Pumpkin-flavored foods are all around this time of year. Pumpkin spice latte, pumpkin muffins, and pumpkin bread are just a few of the mouth-watering choices at popular cafes, but they have the calories and sugar you might expect given their decadent tastes.
With a few swaps, you can make these treats healthier or get the same flavors in a similar, but healthier, form. That way, you can enjoy your pumpkin-flavored fall treats while sticking to your healthy intentions!
Pumpkin Spice Latte
Some people wait year-round for pumpkin-flavored lattes to make their annual debut in early autumn, but is each one really worth 400 calories and 50 grams of sugar? You can cut calories and sugar by ordering the smallest size with unsweetened almond milk instead of whole milk, skipping the whipped cream, and asking for only one pump of syrup. Or, you can make your own with regular or decaf coffee, canned pumpkin, unsweetened almond milk, pumpkin pie spice, and natural low-calorie sweetener such as stevia or monk fruit.

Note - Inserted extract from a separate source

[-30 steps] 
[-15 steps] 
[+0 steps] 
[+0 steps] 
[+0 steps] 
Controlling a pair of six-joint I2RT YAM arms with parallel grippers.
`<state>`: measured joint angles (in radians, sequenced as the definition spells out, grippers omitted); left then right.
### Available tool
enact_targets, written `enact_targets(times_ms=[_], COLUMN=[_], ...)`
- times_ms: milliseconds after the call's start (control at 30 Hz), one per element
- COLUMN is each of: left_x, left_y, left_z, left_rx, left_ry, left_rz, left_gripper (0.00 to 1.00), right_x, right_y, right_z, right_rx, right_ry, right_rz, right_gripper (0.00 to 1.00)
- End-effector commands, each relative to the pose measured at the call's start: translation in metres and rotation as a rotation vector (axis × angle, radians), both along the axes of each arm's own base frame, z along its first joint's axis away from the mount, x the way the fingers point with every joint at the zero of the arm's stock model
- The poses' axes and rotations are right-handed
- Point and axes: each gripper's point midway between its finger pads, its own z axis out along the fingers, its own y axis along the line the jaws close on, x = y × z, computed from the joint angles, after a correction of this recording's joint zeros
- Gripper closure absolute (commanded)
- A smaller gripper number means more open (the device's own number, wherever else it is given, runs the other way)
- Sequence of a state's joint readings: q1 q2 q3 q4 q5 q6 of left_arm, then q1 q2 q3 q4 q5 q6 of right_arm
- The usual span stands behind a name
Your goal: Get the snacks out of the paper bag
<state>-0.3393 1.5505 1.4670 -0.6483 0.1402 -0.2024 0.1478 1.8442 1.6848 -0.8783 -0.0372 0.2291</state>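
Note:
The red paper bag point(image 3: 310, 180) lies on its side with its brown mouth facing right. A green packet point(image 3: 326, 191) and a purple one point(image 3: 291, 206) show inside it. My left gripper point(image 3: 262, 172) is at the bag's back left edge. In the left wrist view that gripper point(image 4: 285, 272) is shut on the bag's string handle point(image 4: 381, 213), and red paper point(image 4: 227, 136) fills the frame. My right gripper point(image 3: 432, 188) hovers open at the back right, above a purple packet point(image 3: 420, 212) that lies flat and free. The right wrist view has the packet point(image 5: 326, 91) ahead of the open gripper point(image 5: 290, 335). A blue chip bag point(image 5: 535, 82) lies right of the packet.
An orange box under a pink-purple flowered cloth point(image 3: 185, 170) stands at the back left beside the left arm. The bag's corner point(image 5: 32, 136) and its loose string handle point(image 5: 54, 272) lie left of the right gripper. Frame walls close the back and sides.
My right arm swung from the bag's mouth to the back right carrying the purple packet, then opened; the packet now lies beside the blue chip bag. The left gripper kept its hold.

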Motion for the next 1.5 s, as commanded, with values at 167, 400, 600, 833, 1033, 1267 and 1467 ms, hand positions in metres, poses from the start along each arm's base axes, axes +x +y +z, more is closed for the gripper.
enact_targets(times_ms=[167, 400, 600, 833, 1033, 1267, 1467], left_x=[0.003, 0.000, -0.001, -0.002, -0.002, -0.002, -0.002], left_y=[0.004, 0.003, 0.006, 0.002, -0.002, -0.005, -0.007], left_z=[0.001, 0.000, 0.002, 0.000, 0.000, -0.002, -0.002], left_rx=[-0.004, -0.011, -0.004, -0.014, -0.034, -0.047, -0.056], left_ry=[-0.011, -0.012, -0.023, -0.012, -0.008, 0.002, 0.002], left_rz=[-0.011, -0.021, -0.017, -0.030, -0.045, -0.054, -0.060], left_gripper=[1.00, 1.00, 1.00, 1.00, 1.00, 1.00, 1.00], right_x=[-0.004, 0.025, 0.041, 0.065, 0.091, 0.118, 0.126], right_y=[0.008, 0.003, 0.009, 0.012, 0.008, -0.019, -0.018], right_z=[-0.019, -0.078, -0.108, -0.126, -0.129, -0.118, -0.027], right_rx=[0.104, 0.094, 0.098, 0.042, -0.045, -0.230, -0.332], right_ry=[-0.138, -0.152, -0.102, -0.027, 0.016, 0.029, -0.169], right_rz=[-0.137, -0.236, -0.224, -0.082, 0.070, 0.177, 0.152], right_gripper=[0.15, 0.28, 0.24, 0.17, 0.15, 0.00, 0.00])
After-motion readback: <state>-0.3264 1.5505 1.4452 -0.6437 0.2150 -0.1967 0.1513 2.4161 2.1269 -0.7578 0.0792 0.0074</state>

Pumpkin bread is a lot less healthy than it sounds when you consider that it has more sugar, flour, and fat than pumpkin. Make a few swaps, though, and you can change it into a high-fiber, low-guilt treat. Just swap half the white flour for whole-wheat, use yogurt instead of oil, and swap the sugar for a low-calorie alternative. Or, cut the sugar in half and use honey instead, while adding walnuts or pecans.
Muffins are among the sneakiest high-calorie breakfast foods around because they often seem healthy, with words such as “blueberry” and “bran” in the name. Pumpkin muffins fit the trend, as a single one can have over 500 calories, 70 grams of carbohydrates, and 35 grams of sugar.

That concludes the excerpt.